Topor
, qui marqua toute une génération avec Téléchat, fut un artiste protéiforme et de grand talent. Pour preuve, son premier roman, Le locataire chimérique dont Polanski, réalisateur et acteur, nous donnera ce chef-d’oeuvre que l’on sait.Trelkovsky, employé de bureau trentenaire et velléitaire, cherche désespérément un appartement. Grâce au tuyau d’un ami, il trouve un deux pièces. Sinistre : deux pièces en enfilade, dont seule la seconde est pourvue d’une fenêtre avec en sus les toilettes sur le palier. Mais c’est toujours mieux que rien, en ce temps où les logements sont si rares. Les négociations avec le propriétaire sont assez âpres, car l’aspirant locataire n’a pas de quoi payer la caution. Les deux hommes arrivent finalement à se mettre d’accord sur le montant, et y voilà Trelkovsky, devenu locataire après y avoir englouti toutes ses économies.
Dès lors, le roman va se scinder en deux fils narratifs étroitement et savamment entremêlés.
D’un côté, la relation d’identification morbide avec l’ancienne locataire. Apprend-il qu’elle est hospitalisée, suite à une tentative de suicide ratée, qu’il court lui rendre visite. Il y fait la connaissance de sa meilleure amie, et devient vite son amant. Sa nouvelle conquête aura tôt fait de l’introduire dans le cercle d’amis de l’ancienne locataire, et il n’aura dès lors de cesse de glaner des renseignements, pour rechercher leurs points communs, quitte à renier ses goûts pour les calquer sur ceux de la défunte défenestrée. Le voici aussi à explorer son appartement, à la recherche des traces de l’ancienne locataire : ses livres, quelques vêtements, puis un trou dans le mur où se trouve une dent…
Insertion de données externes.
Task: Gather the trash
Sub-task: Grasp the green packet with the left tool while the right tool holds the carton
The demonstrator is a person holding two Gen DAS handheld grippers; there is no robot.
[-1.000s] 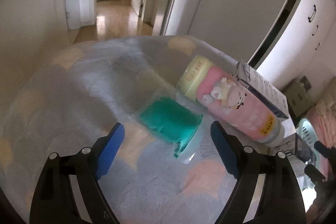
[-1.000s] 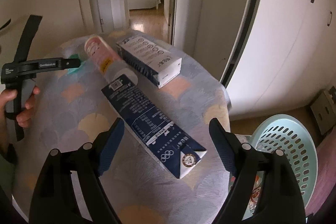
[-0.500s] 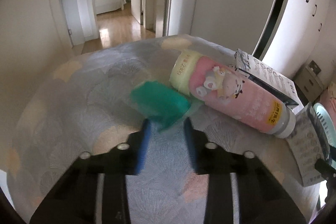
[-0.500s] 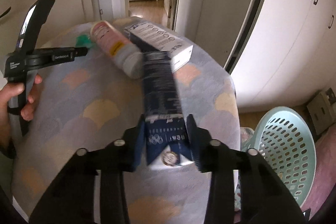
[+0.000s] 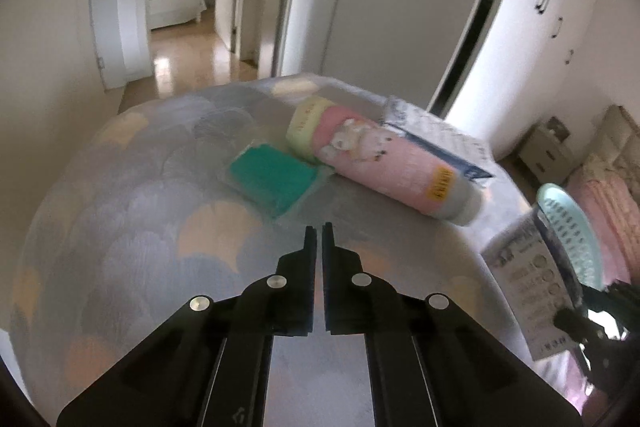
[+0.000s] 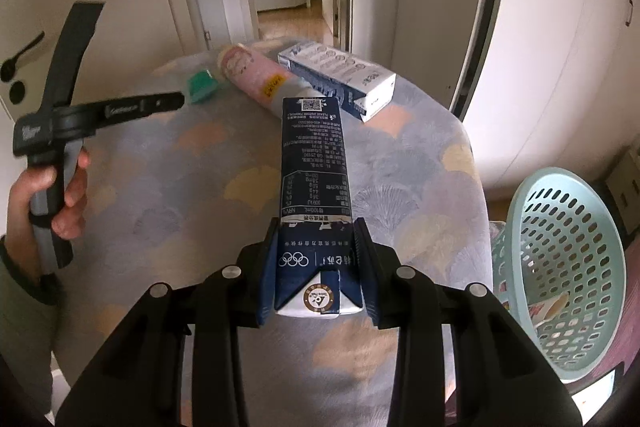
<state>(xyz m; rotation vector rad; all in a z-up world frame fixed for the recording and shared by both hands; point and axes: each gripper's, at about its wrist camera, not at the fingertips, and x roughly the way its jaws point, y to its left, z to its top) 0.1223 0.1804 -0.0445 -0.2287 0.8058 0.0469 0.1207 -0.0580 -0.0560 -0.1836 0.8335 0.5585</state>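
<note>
The right gripper [image 6: 316, 267] clenched the dark-blue milk carton [image 6: 313, 183] at its gabled end; likely light, crushable. The left gripper [image 5: 319, 241] was clenched empty.

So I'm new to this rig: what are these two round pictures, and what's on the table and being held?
Each picture comes from a fisheye camera on a hand-held gripper, looking along its two fingers; a person carries one per hand. The left gripper is shut on nothing, short of the green packet. The right gripper clamps the dark blue carton. On the patterned table also lie a pink bottle and a white box. Beside it stands a pale blue basket. The hand holds the left gripper.
</note>
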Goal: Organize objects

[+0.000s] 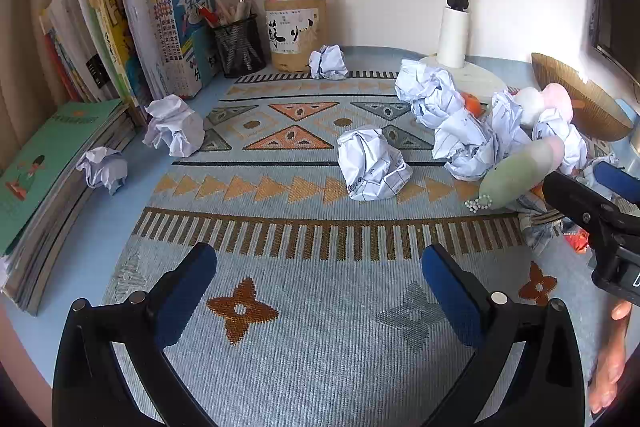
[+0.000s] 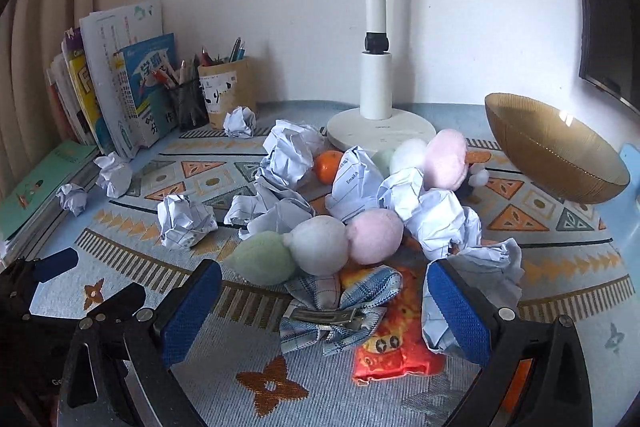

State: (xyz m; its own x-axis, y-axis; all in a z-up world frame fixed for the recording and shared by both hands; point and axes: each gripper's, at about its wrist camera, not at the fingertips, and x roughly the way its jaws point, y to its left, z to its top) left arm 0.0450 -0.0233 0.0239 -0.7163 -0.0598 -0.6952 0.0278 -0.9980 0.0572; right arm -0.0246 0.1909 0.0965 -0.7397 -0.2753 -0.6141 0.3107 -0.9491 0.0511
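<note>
A heap of clutter lies on the patterned mat [image 2: 560, 247]: several crumpled paper balls [image 2: 288, 151], a plush skewer of green, white and pink balls [image 2: 320, 247], a second pink and white plush [image 2: 444, 157], an orange [image 2: 328, 167], a plaid hair clip [image 2: 332, 311] and a red snack packet [image 2: 388, 347]. My right gripper [image 2: 324, 303] is open, its pads either side of the clip and the packet. My left gripper [image 1: 320, 287] is open and empty over bare mat. A loose paper ball [image 1: 372, 165] lies ahead of it.
A brown bowl [image 2: 556, 155] stands at the right. A white lamp base [image 2: 380, 131] is at the back. Books [image 1: 132, 27], two pen holders [image 1: 296, 31] and flat books [image 1: 44, 183] line the left. More paper balls [image 1: 174, 125] lie there.
</note>
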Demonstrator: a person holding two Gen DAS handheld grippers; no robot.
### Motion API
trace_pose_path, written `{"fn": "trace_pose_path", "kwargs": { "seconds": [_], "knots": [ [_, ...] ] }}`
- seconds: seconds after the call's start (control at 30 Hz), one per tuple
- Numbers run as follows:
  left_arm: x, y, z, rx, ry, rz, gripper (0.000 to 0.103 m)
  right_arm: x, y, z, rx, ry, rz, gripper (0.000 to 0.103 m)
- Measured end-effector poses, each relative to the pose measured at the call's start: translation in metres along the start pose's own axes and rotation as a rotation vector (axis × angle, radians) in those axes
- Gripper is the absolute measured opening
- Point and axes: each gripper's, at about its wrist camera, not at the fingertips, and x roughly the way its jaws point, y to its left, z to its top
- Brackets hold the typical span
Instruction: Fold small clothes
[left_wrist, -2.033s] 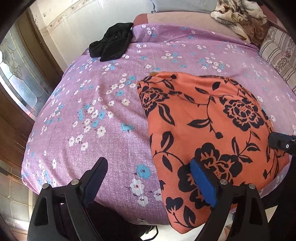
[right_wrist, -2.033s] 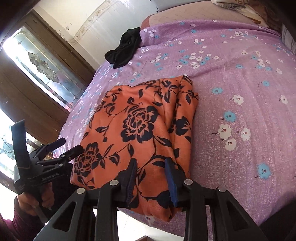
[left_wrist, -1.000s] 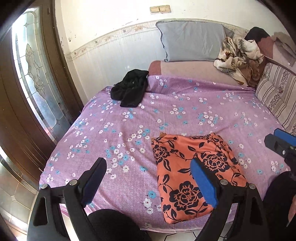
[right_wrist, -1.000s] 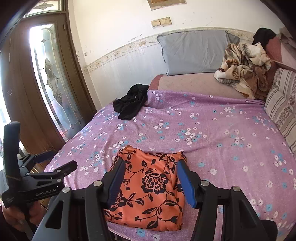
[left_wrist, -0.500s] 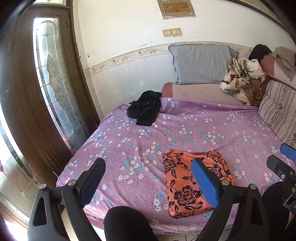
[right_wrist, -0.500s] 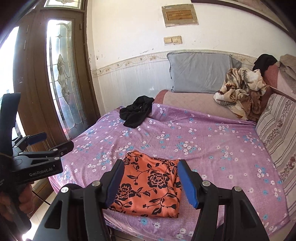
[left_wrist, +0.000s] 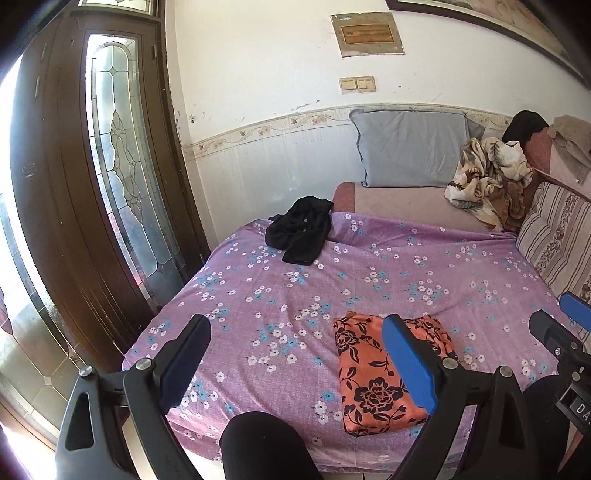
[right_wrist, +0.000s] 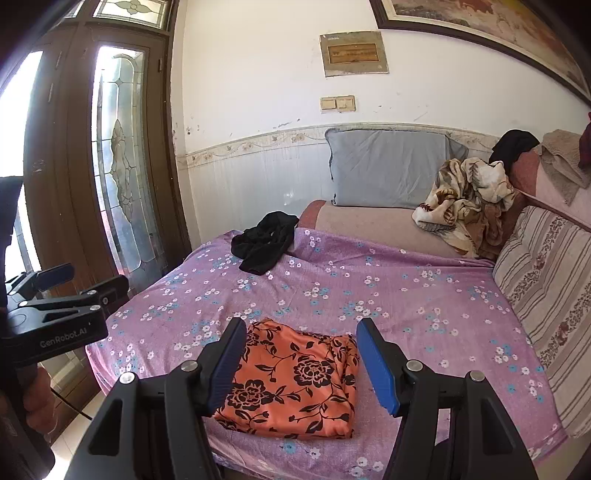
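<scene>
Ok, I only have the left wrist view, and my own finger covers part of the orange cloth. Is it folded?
Observer: The right wrist view shows the whole orange floral cloth: a folded rectangle lying flat on the purple sheet.
Operator: Is the right gripper holding it?
Observer: No, the right gripper is open and empty, the cloth showing between its fingers.
Operator: Any loose edge?
Observer: Its right side is bunched in ridges.

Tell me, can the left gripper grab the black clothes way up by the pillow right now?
Probably not from here. The black garment lies at the bed's far end, and the left gripper hangs open above the near edge. Only bare purple sheet lies between, so it could move closer freely.
</scene>
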Motion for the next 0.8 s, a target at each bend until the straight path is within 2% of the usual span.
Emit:
{"fn": "trace_pose_path", "kwargs": {
  "seconds": [0.33, 0.8],
  "knots": [
    [0.006, 0.005, -0.002, -0.024, 0.022, -0.018, 0.094, 0.014, 0.009, -0.006, -0.004, 0.039, -0.022, 0.066],
    [0.019, -0.001, -0.009, -0.006, 0.057, -0.046, 0.094, 0.022, 0.003, -0.010, -0.001, 0.065, -0.044, 0.066]
  ]
}}
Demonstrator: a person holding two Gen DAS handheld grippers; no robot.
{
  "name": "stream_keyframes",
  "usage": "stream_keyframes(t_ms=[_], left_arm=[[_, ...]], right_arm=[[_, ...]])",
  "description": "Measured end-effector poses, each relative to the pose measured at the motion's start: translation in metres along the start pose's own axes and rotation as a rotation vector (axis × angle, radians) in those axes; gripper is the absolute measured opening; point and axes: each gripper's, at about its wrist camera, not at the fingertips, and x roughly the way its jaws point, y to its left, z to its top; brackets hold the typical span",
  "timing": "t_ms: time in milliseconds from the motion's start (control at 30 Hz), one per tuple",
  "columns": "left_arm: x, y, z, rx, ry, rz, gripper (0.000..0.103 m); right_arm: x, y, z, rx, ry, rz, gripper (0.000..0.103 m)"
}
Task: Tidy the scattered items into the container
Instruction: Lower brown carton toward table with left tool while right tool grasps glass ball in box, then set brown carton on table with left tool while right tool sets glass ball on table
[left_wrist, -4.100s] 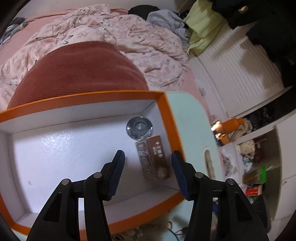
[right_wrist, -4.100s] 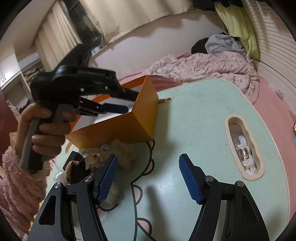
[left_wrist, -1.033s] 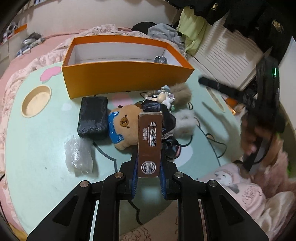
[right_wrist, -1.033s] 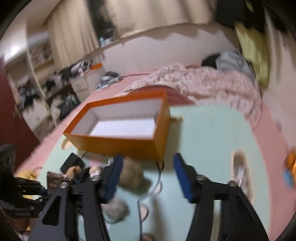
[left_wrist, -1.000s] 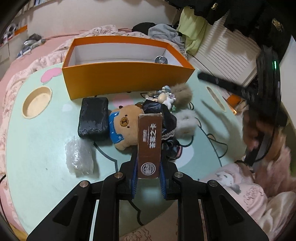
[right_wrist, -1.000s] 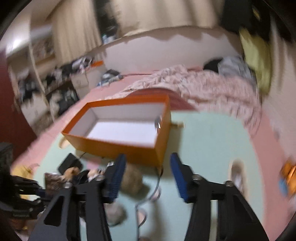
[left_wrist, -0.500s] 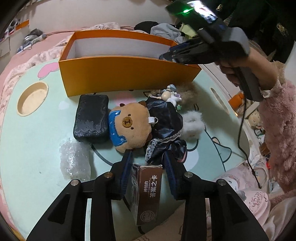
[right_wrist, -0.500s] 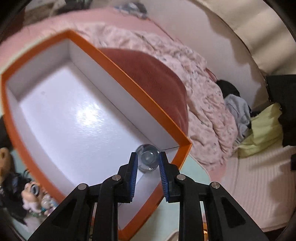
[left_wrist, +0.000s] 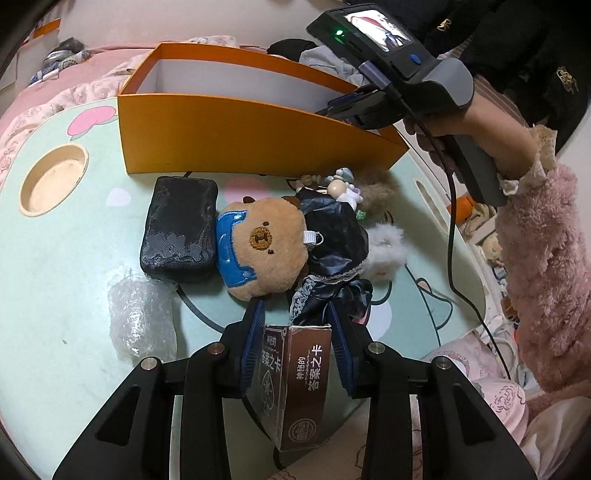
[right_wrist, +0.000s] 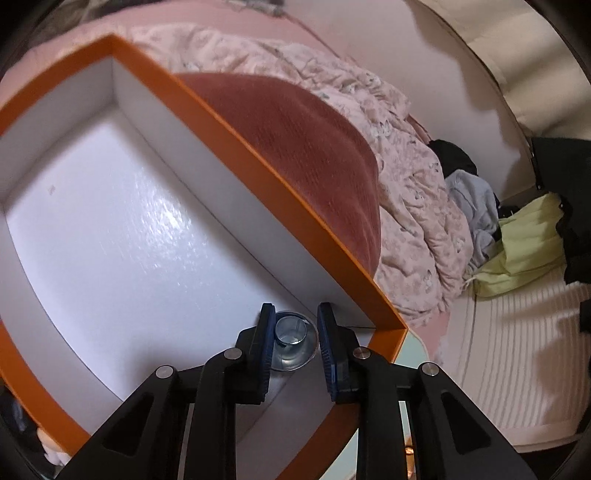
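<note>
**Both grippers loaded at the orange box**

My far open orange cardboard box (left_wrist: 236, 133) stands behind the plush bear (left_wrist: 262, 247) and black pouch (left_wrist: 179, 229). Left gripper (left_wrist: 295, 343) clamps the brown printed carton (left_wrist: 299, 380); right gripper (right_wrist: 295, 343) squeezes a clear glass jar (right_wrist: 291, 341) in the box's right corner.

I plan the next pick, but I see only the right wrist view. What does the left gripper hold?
Observer: The left gripper holds a brown card box, tilted, at the near table edge.
Operator: Which things lie outside the orange box?
Observer: A pouch, a bear, a doll and bubble wrap lie in front of the orange box.
</note>
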Motion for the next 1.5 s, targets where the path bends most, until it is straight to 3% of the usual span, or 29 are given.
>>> stream_keyframes(t_ms=[167,333,533,733,933,1100,1133,1200,1267,1367,1500], left_arm=[[0.0,0.002,0.0,-0.01,-0.004,0.005,0.037],[-0.001,0.002,0.0,-0.013,-0.012,0.015,0.037],[0.001,0.006,0.003,-0.035,-0.015,0.014,0.037],[0.0,0.004,0.011,-0.034,-0.063,0.065,0.037],[0.003,0.003,0.019,-0.056,-0.099,0.096,0.037],[0.003,0.001,0.015,-0.076,-0.102,0.103,0.039],[0.001,0.0,0.013,-0.08,-0.108,0.107,0.041],[-0.005,-0.004,0.011,-0.08,-0.137,0.116,0.057],[-0.017,-0.009,0.007,-0.066,-0.192,0.12,0.064],[-0.035,-0.016,0.001,-0.043,-0.263,0.128,0.07],[-0.051,-0.022,-0.009,-0.03,-0.279,0.154,0.071]], right_arm=[[-0.047,-0.024,-0.004,0.162,-0.192,0.096,0.023],[-0.114,-0.039,-0.036,0.298,-0.388,0.338,0.023],[-0.134,-0.021,-0.093,0.413,-0.398,0.519,0.023],[-0.112,0.003,-0.146,0.608,-0.357,0.588,0.023],[-0.088,0.022,-0.166,0.662,-0.318,0.493,0.023],[-0.087,0.03,-0.166,0.653,-0.349,0.424,0.027],[-0.091,0.031,-0.166,0.652,-0.364,0.412,0.035],[-0.104,0.033,-0.173,0.653,-0.415,0.375,0.055],[-0.121,0.036,-0.184,0.658,-0.487,0.337,0.075],[-0.139,0.04,-0.196,0.657,-0.549,0.296,0.077],[-0.145,0.047,-0.206,0.634,-0.52,0.267,0.078]])
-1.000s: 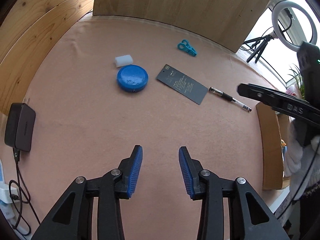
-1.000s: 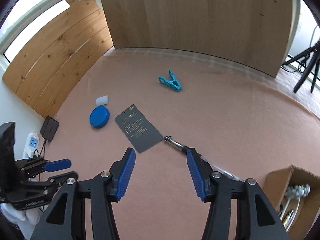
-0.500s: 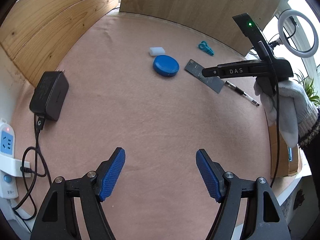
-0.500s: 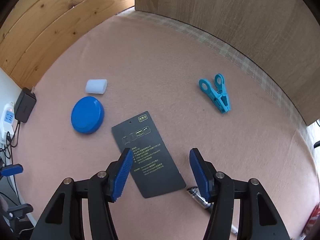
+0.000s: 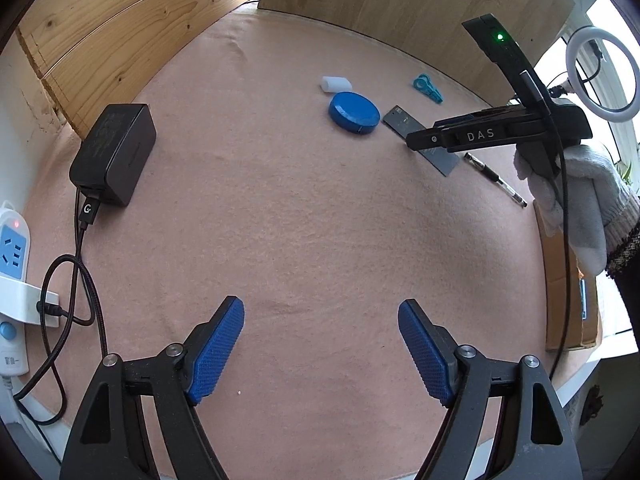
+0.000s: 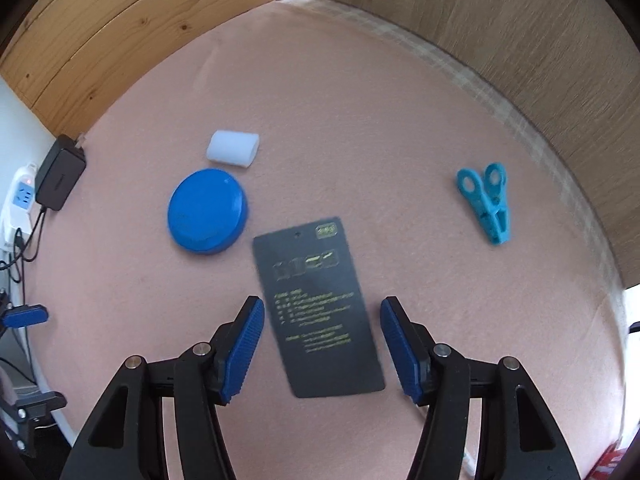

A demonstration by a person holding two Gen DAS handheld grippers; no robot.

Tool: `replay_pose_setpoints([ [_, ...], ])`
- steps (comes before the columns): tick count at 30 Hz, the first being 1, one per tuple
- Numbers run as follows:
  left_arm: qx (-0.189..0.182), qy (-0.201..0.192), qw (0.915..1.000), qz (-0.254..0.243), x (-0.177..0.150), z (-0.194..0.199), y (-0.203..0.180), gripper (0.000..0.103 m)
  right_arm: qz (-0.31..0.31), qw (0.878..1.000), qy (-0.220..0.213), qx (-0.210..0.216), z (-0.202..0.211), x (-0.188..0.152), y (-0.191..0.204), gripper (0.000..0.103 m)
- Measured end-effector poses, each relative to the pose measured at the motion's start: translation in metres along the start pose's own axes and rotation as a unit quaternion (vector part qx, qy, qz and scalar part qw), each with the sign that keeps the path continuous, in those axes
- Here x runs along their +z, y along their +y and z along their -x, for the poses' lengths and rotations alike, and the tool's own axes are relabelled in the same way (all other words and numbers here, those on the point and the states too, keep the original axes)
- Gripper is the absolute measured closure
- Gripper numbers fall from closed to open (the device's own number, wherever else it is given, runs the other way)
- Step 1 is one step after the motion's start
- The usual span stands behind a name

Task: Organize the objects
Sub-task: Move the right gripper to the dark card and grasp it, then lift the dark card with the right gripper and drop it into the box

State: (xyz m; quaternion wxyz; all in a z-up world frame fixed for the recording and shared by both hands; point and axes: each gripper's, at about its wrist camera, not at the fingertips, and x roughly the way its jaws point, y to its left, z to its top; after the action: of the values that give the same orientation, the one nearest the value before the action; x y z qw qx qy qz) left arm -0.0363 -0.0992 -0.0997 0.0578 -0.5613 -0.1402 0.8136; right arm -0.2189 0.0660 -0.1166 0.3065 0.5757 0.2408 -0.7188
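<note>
Pink felt-like mat (image 5: 280, 220) over the whole work surface, faintly fuzzy, slightly rippled at the far edge; pale wood panels (image 6: 120, 20) standing behind it.

Flat dark grey card (image 6: 318, 304), rectangular, matte, printed with small yellow-green lettering and punched with a tiny hole at its far end. Round blue lid (image 6: 207, 211), smooth plastic, shallow disc, just left of the card's far corner. Small white block (image 6: 233, 149), soft-edged and milky, just beyond the lid. Turquoise plastic clothespin (image 6: 486, 202), two ring handles at the far end, well apart to the right. Slim black-and-clear pen (image 5: 496, 178) lying past the card's near right end in the left wrist view.

Right gripper (image 6: 322, 346) hanging over the card's near half, ribbed blue pads (image 6: 244, 346) spread wide on either side of it, holding nothing; whether the pads touch the mat, impossible to tell. Gloved hand (image 5: 576, 196), white knit, wrapped round that tool's handle.

Left gripper (image 5: 320, 350) well back from the objects, above bare mat, textured blue pads likewise parted and empty.

Boxy black power adapter (image 5: 114, 154) at the left edge, cable running to a white power strip (image 5: 14, 264). Brown cardboard box (image 5: 568, 280) at the right edge.
</note>
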Motion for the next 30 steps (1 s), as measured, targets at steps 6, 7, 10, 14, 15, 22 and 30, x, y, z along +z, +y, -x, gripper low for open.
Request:
replay_pose_setpoints([
  [6,-0.003,-0.001,1.0000,0.005,-0.002,0.001,0.001,0.021,0.014,1.000,0.021,0.002,-0.005,0.003,0.001,0.046],
  [7,-0.003,-0.001,1.0000,0.005,-0.002,0.001,0.002,0.021,0.014,1.000,0.023,0.005,-0.005,0.003,0.001,0.046],
  [10,-0.004,-0.001,1.0000,0.007,-0.003,0.003,0.003,0.021,0.012,1.000,0.024,0.000,-0.004,0.003,0.001,0.046],
  [14,-0.005,-0.002,1.0000,0.006,0.000,0.003,0.004,0.021,0.000,1.000,0.018,0.000,-0.002,0.001,0.001,0.050],
  [15,-0.005,-0.002,1.0000,0.007,0.001,0.003,0.003,0.021,-0.004,1.000,0.015,0.002,-0.001,0.000,0.001,0.053],
  [22,-0.009,-0.003,1.0000,0.004,0.004,0.003,-0.001,0.021,-0.039,0.999,0.002,0.024,0.006,-0.010,-0.004,0.055],
  [30,-0.007,-0.006,0.9999,-0.009,0.012,0.002,-0.010,0.021,-0.144,0.987,-0.054,0.049,0.032,-0.043,-0.019,0.055],
])
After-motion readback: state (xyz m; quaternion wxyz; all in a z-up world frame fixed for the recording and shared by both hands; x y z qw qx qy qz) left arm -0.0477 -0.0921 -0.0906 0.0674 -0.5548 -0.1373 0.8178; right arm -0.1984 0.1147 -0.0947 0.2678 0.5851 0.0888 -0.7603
De l’autre côté, sa réclusion progressive sous la pression du voisinage. A peine décide-t-il de pendre la crémaillère que tous ses voisins lui tombent dessus. Il ne faut jamais faire de bruit mais l’immeuble est très mal isolé. Le voici donc obligé de porter des pantoufles après 10 heures, n’écoutant plus ni musique ni radio. Il se retrouve donc vite à vivre en ermite, couché tôt le soir pour ne pas faire de bruit. Pour tuer le temps, le voici à observer les gens de l’immeuble d’en face. Cette occupation silencieuse lui permet d’observer des comportements qui lui semblent de plus en plus étranges.
En se mettant dans la tête de Trelkovsky,
Topor
nous refuse un regard objectif, extérieur sur ce qui se passe et cultive ainsi l’ambiguïté : Est-ce le délire de persécution ou bien la perversion sadique des voisins qui ostracise Trelkovsky ?Ecriture épurée et ciselée, ambiance étouffante, intrigue aussi précise et inéluctable que celle des meilleures tragédies grecques (dont la fin ne nous surprendra donc pas) : ce Locataire chimérique est assurément une lecture incontournable.